Mi padre era torero profesional. Cuando toreaba en Madrid, siempre iba a vestirse a casa de su madre. Subíamos andando por Reina Victoria con el hato del traje de luces bajo el brazo y, una vez en el piso de la abuela, mi padre se metía en el cuarto de baño ataviado de simple mortal y salía transmutado en un personaje fabuloso, todo brillos y sedas y diamantes. Un príncipe de cuento que además se dedicaba a algo muy raro y muy peligroso, algo que yo no sabía bien lo que era pero que, según me habían contado, exigía un indecible valor y era extremo y hermoso. Luego, con el tiempo, milenios después de todo aquello, crecí y comprendí que a mí no me gustaban las corridas de toros, que me parecían demasiado brutales; pero por entonces, en el ambiente taurino y desde dentro, yo sólo percibía una especie de romanticismo legendario, la proeza del reto, el coraje de afrontar el beso de la muerte cada tarde. La costumbre, que es una clase de ceguera, hacía que nadie fuera consciente del nivel de violencia. De hecho, mi padre siempre fue un apasionado amante de los animales. Así de complejos somos los humanos.
El mundo de los toros es muy ritualizado y todas aquellas tardes eran exactamente iguales unas a otras: la hora de llegada a casa de la abuela, la tensión que se palpaba en el ambiente, el encierro en el cuarto de baño, la asombrosa mudanza a un padre relumbrante, las últimas palabras que yo debía decirle antes de que saliera por la puerta, “suerte, papá”, exactamente eso y sólo eso, una fórmula fija a modo de conjuro o de encantamiento, porque la costumbre supersticiosa manda despedir así a los toreros que se van a la plaza, suerte, maestro, esas deben ser las últimas palabras que les diriges, de manera que suerte, papá fueron las primeras palabras que me enseñaron a balbucear cuando era niña. Y, al decirlas, yo sentía que le estaba protegiendo con mi hechizo verbal de los graves peligros que le acechaban. […]
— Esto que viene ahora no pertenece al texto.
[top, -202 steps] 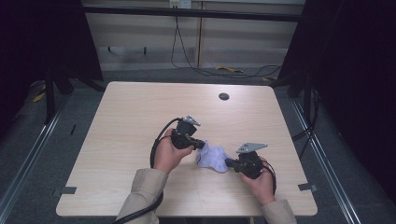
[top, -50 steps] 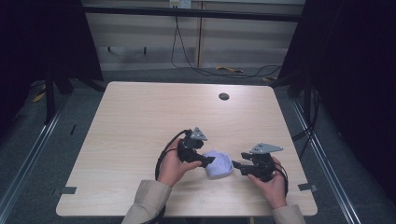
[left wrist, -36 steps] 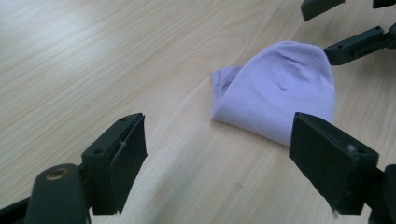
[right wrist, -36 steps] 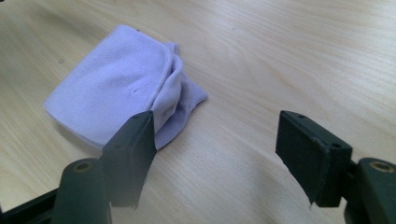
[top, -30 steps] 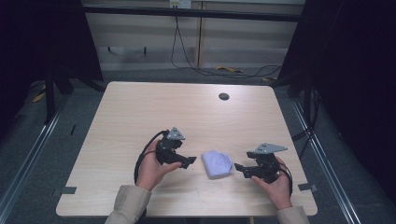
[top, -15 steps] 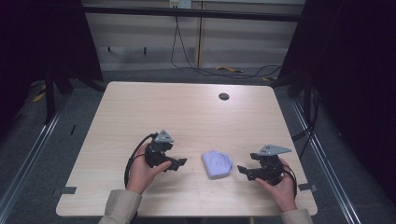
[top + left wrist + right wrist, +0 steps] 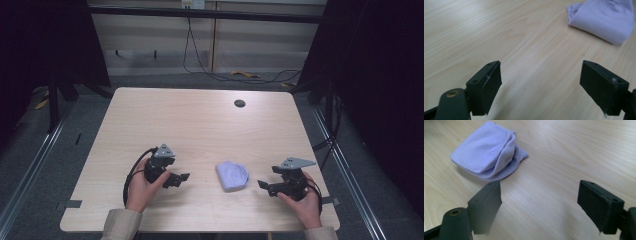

Al cabo, tras la deliciosa angustia de la espera, se detenía a mis pies el enorme coche negro de los toreros. Mi padre descendía sujetando el capote bajo el brazo, miraba hacia arriba y nos sonreía. […]El gineceo en pleno, en fin, recibía al héroe con feliz alboroto, pero yo sabía que él sólo me sonreía a mí, porque yo le había salvado con mis palabras mágicas de la mala suerte y de la mala muerte.